_BRIEF_.
Only an exact, complete copy of the listing will serve as the answer.

□ □ □ □

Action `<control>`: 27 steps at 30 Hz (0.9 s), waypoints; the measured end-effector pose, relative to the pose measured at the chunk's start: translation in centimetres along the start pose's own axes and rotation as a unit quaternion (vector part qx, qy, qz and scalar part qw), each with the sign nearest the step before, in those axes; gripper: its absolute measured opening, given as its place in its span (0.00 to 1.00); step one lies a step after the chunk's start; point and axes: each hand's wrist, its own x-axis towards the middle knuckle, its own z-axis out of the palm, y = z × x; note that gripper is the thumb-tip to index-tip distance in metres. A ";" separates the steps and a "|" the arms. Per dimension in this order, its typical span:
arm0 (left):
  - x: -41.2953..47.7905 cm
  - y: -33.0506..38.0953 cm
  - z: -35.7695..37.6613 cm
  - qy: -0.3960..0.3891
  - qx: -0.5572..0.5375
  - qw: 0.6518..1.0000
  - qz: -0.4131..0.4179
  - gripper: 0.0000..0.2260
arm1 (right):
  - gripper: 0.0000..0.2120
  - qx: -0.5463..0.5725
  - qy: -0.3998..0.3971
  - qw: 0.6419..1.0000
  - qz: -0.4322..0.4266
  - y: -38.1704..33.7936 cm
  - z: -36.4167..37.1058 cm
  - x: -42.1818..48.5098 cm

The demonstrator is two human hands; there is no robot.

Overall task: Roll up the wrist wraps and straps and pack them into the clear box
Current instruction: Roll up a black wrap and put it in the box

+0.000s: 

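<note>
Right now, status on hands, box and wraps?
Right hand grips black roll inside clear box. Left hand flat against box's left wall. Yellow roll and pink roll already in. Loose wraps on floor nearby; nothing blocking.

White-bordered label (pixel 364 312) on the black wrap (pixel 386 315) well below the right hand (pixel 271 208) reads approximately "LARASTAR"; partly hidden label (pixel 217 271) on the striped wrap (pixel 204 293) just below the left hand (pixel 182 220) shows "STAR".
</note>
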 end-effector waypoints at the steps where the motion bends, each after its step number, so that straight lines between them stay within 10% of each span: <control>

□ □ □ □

_RESULT BELOW_.
Action `<control>`: 27 steps at 30 Hz (0.9 s), waypoints; the measured end-effector pose, relative to the pose measured at the chunk's start: translation in centimetres along the start pose's own axes and rotation as a unit quaternion (vector part qx, qy, qz and scalar part qw), each with the sign nearest the step before, in those axes; gripper: its absolute measured opening, given as its place in its span (0.00 to 1.00); step one lies a step after the chunk's start; point and axes: each hand's wrist, its own x-axis towards the middle knuckle, its own z-axis out of the palm, y = z × x; note that gripper is the thumb-tip to index-tip distance in metres. A ";" separates the steps and a "|" the arms. Per dimension in this order, its typical span:
arm0 (left):
  - x: -41.2953..47.7905 cm
  - y: -33.0506..38.0953 cm
  - z: -35.7695..37.6613 cm
  - qy: -0.3960..0.3891
  - qx: -0.5572..0.5375
  - qw: 0.6518..1.0000
  - qz: -0.4131..0.4179
  - gripper: 0.0000..0.2260
arm1 (right):
  - gripper: 0.0000..0.2120
  - qx: -0.5463..0.5725
  - qy: -0.3998..0.3971
  - qw: 0.6419..1.0000
  - qz: -0.4322..0.4266
  - y: -38.1704..33.7936 cm
  - z: -36.4167..37.1058 cm
  - x: -42.1818..48.5098 cm

The demonstrator is two human hands; there is no robot.

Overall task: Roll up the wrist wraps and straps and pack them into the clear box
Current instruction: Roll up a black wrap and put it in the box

+0.000s: 

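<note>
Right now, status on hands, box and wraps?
Right hand grips black roll inside clear box. Left hand flat against box's left wall. Yellow roll and pink roll already in. Loose wraps on floor nearby; nothing blocking.

White-bordered label (pixel 364 312) on the black wrap (pixel 386 315) well below the right hand (pixel 271 208) reads approximately "LARASTAR"; partly hidden label (pixel 217 271) on the striped wrap (pixel 204 293) just below the left hand (pixel 182 220) shows "STAR".
</note>
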 end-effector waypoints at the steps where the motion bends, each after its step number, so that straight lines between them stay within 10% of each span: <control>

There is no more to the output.